TASK STATEMENT:
Go through the material line by line and tally those containing the string "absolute". Only the tally is wanted.

STORED DATA:

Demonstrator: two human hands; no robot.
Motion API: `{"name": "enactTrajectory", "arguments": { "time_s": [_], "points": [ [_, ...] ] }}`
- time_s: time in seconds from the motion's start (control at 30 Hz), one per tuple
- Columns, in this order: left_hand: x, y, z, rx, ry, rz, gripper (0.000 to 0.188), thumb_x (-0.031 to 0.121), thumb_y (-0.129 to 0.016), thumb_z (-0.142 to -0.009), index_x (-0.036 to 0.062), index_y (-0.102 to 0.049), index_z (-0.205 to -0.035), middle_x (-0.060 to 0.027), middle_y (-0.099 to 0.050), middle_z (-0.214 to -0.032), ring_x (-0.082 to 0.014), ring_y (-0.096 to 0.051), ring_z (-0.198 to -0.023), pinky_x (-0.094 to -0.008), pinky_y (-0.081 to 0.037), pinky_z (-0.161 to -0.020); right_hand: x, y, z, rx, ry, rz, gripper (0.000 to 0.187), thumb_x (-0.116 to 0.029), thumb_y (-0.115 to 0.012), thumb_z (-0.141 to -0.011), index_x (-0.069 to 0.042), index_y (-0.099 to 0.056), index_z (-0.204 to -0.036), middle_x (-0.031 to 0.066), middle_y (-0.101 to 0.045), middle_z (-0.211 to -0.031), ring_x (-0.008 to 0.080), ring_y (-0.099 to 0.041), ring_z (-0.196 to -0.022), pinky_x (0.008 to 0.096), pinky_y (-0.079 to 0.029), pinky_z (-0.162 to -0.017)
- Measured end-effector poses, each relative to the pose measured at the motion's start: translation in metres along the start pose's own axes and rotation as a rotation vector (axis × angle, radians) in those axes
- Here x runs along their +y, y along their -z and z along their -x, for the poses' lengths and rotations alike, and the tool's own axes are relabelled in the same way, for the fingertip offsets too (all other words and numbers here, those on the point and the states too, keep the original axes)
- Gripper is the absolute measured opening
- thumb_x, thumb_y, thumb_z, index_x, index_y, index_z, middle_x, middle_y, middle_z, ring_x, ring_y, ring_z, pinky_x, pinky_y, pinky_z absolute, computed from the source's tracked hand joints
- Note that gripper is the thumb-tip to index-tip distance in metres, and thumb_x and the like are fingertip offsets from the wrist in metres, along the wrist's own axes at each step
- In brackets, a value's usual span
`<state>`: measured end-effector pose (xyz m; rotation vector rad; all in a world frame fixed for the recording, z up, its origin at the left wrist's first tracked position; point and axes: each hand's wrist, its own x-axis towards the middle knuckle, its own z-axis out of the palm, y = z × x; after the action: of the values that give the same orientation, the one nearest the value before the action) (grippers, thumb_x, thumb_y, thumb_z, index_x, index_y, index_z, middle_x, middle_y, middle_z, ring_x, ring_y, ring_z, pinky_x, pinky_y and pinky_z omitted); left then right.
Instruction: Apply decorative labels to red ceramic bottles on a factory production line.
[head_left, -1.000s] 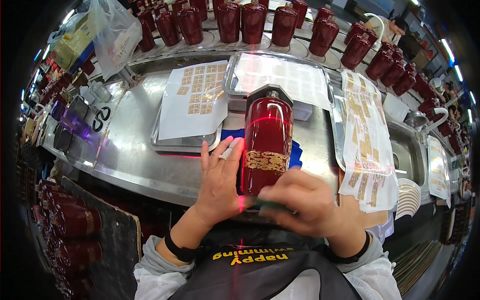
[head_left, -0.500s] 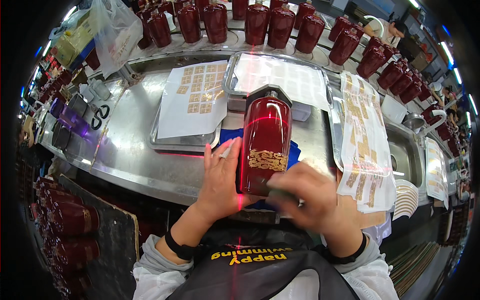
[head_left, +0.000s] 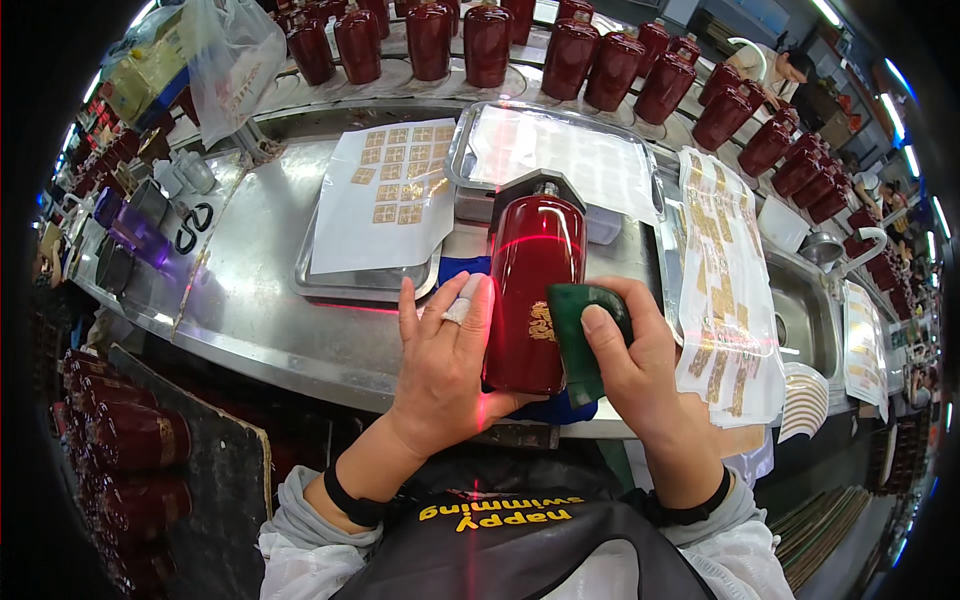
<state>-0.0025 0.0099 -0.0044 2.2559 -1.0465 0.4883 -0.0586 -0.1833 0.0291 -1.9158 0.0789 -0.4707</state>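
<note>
A glossy dark red bottle point(head_left: 535, 245) lies tilted back, its neck pointing away, against a black angular holder point(head_left: 562, 183). Gold patterned decoration point(head_left: 540, 322) shows on its lower face, partly covered by a dark green scraper point(head_left: 577, 345). My right hand point(head_left: 637, 350) grips this scraper, thumb on its face, pressing it along the bottle's right side. My left hand point(head_left: 447, 350) braces the bottle from the left, fingers spread and thumb across the near end; one finger wears a white wrap point(head_left: 458, 308). Blue cloth point(head_left: 570, 411) shows beneath. Red light lines cross the bottle.
On the left, a sheet of gold square decals point(head_left: 385, 220) rests on a metal tray point(head_left: 375, 285). Right are long decal sheets point(head_left: 722, 290) and a sink point(head_left: 802, 310). Red bottles point(head_left: 487, 45) line the conveyor behind; black scissors point(head_left: 193, 228) lie far left. Another person point(head_left: 765, 65) works beyond.
My right hand, blurred over the lower front before, is now at the bottle's right side with the scraper plainly visible. Much of the gold decoration is now covered. Bottles on the conveyor have shifted.
</note>
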Motion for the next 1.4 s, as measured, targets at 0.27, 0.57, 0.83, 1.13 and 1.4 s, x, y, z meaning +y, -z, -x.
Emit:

OUTPUT OF THE TASK:
2